Workshop Exploring the Role of Context in Evolving an Open Knowledge Health Network and Developing a Health Knowledge Graph

Main Idea

Big Data available as centralized and distributed medical health records has immense potential to further the automation of healthcare in support of patient, stakeholder and research interests (Luo et al, 2016). One problem is the difficultly of accessing, understanding and integrating the totality of data. Part of the challenge then is how to extract this data from diverse sources and process it to make it data more appropriately open and available is usable form and to grow and refine it over time. And as part of such an effort contextualizing the data may be important for validating & understanding data, data reuse and integration as well as privacy protection. This workshop will look at some of the issues of providing needed context needed to assemble knowledge graphs. Useful contextualization of this knowledge might include clearly declared relations to extract sources, situations within which the extracted knowledge is understood, as well as temporal and provenance information for extracted knowledge.

The topic of the workshop grows out of the vision of the proposed Open Knowledge Network (OKN) effort discussed in Summit sessions. This vision, in part, is one of constructing a public knowledge space consisting of a sustainable data ecosystems for various domains including the biomedical, manufacturing, and geoscience. As part of our OKN sessions we heard about both deep and shallow or lightweight approaches that might be employed to porvide context. Given its brief history as part of private sector efforts (Google Knowledge Graphs for example) OKN is likely to start with lightweight efforts based on its stated philosophy:

Our philosophy:

  • at all points, system should enable gradual adoption, with low costs to publishers and users.

That means:

  • No heavy syntax (e.g., avoid heavy reification)
  • No required coordination between publishers
  • Limited novel languages

(from https://www.nitrd.gov/nitrdgroups/images/6/6a/OKN_Horizontal_BreakoutReport.pdf)

However, it is worth considering both points of view using real examples to gauge the opportunities and limitations of each. Along the deep semantic approaches are Microtheories [MTs] and Ontology Design Patterns [ODPs]. Within a specific MT, for example, knowledge content is logically consistent supporting safe reuse and integration. a smaller piece that capture an intuitive, but critical aspect of a domain.
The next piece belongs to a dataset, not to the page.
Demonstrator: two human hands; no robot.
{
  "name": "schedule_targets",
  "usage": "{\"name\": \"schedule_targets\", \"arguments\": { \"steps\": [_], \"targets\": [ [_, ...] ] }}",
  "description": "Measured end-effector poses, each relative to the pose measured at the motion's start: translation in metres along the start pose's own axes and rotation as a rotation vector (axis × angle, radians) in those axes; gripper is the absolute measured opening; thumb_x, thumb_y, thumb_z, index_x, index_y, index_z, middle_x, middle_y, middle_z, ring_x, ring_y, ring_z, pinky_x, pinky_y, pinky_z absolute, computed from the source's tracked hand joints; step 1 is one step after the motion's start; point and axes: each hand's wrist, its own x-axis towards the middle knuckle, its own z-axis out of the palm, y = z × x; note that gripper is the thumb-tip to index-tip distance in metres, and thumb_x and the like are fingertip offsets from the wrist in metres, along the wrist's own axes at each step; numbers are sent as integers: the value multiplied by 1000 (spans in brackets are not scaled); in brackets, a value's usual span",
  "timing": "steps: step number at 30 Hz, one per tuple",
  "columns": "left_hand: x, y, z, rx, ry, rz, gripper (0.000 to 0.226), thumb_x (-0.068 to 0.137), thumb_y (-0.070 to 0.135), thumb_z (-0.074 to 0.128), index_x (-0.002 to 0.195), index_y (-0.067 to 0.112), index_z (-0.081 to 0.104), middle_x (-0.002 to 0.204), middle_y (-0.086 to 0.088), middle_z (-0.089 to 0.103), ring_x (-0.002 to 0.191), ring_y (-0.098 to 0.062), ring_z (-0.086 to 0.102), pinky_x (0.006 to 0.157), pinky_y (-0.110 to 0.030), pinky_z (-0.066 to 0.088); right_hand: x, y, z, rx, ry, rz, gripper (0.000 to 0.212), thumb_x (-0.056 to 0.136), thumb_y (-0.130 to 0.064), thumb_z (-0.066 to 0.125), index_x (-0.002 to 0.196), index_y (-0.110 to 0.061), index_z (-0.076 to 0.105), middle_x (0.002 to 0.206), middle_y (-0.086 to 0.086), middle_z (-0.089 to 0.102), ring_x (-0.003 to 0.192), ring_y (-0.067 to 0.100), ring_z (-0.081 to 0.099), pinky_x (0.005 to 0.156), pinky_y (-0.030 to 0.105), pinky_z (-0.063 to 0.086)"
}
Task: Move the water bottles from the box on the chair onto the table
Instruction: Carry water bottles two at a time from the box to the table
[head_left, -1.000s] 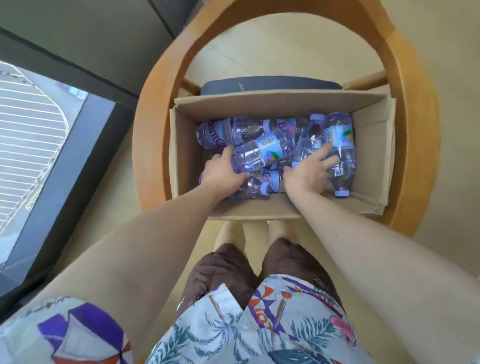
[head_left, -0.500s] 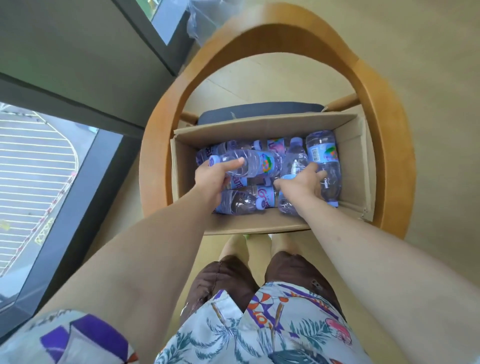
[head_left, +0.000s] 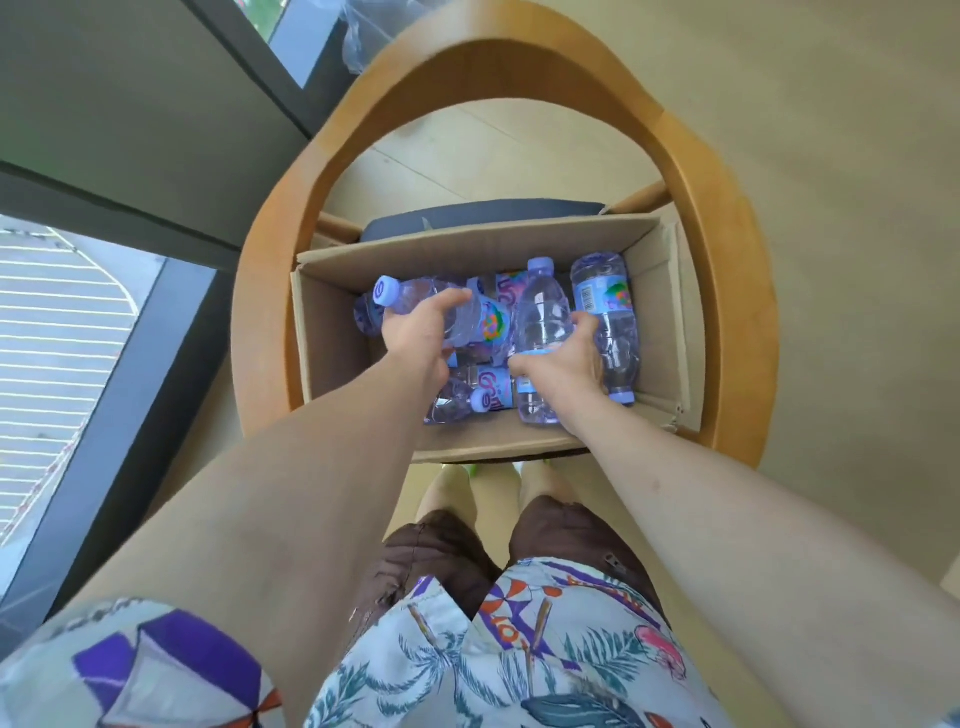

Another approach discussed at previous Summits might employ ODPs, small, modular ontologies, which are based on the working hypothesis that patterns are useful vehicles for encapsulating knowledge. ODPs do not attempt to systematically cover a large part of a domain and they may be build from the bottom up using real data, but also leverage existing ontologies and vocabularies along the way. They are somewhat lightweight but are usually bigger and richer than triples. Rich ontology approaches can be used to contextualize ontological knowledge, but are less often used than simpler approaches to things like metadata annotations. They should be compared as well to lighter weight efforts such as leveraging RDF to provide simple context.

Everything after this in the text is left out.